Scan the material below for "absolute", then return each line that contains it.

========================================

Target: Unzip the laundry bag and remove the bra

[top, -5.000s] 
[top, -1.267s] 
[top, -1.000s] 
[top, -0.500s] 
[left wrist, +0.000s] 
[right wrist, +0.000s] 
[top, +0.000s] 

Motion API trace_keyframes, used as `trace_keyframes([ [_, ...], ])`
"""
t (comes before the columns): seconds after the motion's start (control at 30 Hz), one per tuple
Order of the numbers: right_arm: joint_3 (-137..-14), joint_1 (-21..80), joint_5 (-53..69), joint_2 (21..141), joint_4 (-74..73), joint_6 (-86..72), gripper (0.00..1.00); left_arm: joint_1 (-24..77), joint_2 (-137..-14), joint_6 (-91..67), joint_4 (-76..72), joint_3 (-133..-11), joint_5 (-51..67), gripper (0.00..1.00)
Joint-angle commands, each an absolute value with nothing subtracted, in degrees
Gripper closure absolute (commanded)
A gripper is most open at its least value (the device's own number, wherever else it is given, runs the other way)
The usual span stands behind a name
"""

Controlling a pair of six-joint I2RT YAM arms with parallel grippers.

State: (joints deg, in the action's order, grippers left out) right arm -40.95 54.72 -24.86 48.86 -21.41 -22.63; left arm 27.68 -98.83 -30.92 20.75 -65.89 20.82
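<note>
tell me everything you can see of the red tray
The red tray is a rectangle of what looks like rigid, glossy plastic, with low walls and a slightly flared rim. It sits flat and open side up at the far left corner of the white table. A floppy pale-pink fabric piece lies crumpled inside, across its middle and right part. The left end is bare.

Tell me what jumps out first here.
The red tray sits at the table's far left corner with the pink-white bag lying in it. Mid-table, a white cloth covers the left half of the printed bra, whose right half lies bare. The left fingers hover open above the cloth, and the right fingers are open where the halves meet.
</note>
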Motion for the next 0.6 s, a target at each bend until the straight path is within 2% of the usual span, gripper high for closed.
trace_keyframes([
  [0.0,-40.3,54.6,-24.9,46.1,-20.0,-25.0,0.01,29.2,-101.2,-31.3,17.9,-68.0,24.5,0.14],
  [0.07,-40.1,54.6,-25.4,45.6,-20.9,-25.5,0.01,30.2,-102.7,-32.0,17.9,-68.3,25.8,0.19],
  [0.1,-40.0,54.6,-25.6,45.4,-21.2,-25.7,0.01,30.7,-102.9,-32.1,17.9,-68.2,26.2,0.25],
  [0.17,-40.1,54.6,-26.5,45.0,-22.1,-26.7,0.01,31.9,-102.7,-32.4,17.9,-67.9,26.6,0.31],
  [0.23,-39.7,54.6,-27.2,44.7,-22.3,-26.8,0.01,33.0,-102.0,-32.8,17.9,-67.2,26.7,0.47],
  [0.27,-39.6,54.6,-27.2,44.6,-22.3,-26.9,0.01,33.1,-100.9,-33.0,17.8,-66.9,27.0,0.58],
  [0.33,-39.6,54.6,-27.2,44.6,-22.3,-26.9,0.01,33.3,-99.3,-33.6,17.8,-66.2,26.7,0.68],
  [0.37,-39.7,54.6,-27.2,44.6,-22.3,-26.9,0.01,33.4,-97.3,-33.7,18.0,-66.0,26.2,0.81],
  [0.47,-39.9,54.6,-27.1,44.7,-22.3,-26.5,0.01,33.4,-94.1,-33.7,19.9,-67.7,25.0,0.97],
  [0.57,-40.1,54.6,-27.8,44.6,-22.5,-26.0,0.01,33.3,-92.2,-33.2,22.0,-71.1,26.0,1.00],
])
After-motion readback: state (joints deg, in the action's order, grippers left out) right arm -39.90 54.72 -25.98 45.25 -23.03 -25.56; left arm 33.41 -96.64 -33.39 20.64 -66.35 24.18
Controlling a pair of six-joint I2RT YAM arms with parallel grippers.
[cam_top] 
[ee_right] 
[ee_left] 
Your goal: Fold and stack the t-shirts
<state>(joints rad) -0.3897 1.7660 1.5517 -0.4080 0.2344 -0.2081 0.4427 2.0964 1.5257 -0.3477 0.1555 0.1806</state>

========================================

[FINISHED TASK]:
Joint-angle commands, each an absolute value with nothing subtracted, in degrees
Gripper closure absolute (commanded)

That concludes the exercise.